The development of reflux esophagitis (RE) in patients experiencing Helicobacter pylori-positive ulcer disease can likely be attributed to successful eradication therapy and not previously undiagnosed RE, according to results of a study published in the European Journal of Internal Medicine.
A team of investigators from De Heel Zaans Medisch Centrum in Zaandam, the Netherlands, conducted a cross-sectional study involving patients experiencing active ulcer disease to evaluate coincidental RE. Patients were assessed for concomitant RE and hiatal hernia, and biopsy specimens were evaluated for the presence of H pylori.

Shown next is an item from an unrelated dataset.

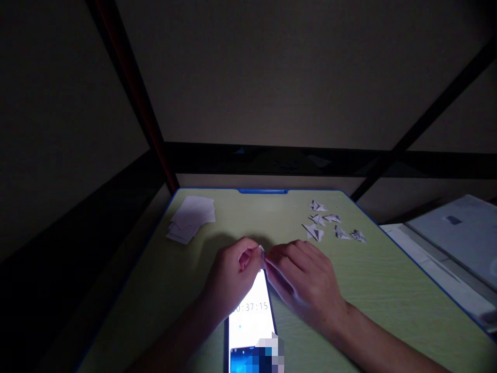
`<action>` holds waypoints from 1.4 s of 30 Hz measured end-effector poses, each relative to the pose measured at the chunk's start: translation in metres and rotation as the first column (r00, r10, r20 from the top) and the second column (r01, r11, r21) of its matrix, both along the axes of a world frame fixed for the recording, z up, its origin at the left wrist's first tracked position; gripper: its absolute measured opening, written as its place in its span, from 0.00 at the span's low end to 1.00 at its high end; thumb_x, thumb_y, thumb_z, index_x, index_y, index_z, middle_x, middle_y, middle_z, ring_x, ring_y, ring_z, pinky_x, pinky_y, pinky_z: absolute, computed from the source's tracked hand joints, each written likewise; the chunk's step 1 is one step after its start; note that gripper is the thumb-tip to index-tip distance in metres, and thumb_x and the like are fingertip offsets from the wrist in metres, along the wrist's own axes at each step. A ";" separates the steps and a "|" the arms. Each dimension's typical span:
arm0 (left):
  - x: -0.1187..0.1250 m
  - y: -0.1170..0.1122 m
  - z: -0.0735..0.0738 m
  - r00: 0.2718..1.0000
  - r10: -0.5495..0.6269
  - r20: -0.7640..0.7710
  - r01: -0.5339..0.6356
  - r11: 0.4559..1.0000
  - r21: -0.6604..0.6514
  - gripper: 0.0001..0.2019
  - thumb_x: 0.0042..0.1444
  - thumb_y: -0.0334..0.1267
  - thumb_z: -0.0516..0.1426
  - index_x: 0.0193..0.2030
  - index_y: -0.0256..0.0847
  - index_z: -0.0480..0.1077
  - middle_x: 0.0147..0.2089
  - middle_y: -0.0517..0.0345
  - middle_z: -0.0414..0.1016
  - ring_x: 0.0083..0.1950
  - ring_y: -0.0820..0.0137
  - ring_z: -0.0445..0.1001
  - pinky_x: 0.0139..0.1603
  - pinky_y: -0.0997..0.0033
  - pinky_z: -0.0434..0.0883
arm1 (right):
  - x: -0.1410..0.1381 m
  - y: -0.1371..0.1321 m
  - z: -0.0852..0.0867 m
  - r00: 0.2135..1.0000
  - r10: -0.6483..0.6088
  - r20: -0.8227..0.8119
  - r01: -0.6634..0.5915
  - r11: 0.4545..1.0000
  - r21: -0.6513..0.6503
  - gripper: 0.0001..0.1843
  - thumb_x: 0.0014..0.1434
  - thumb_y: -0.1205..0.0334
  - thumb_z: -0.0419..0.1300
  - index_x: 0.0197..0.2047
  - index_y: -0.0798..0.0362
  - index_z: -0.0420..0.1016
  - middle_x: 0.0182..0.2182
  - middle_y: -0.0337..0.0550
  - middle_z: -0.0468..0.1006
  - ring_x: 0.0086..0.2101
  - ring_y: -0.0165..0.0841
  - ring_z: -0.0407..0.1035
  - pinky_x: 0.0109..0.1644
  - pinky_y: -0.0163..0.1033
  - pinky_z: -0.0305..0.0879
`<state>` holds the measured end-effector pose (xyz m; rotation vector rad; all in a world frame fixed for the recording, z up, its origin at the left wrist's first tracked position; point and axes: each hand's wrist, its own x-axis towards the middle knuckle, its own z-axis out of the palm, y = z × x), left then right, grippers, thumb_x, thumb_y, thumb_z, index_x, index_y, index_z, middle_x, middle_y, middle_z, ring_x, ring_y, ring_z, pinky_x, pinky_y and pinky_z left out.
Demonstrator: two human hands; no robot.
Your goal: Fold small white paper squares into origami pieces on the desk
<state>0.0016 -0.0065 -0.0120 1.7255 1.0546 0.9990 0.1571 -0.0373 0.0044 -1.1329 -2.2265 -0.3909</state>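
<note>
Between my two hands is a small piece of folded white paper, mostly covered by fingers. My left hand pinches its left side, thumb and forefinger closed on it. From the other side my right hand grips the paper with its fingertips, the other fingers curled. Just below the hands a lit phone lies on the table, its screen showing timer digits; the left hand covers part of it. At the back right lie several small folded paper figures, pointed and grey-white.
A loose stack of white paper sheets lies at the back left of the pale green table, which has a blue rim. Beyond its right edge is a grey, laptop-like flat object. A dark-framed wall stands behind.
</note>
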 end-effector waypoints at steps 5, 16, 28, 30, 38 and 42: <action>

The investigators discovered that active duodenal ulcer was the only irregularity in 375 (77%) patients. The researchers found that duodenal ulcer and concomitant RE were present in 43 (8.8%) patients, and duodenal ulcer with concomitant hiatal hernia were present in 69 (14.2%) patients. Patients with duodenal ulcer were much younger compared with patients with concomitant RE or hiatal hernia. The researchers found most patients in the duodenal ulcer group to be H pylori-positive. H pylori was more common in patients with active duodenal ulcer compared with patients with both duodenal ulcer and RE (P =.04).
The investigators also determined that gastric ulcer was the only irregularity in 218 (76%) patients; 15 (5.2%) patients had RE, and 54 (18.8%) had concomitant hiatal hernia. The researchers detected no difference in H pylori status among the 3 groups.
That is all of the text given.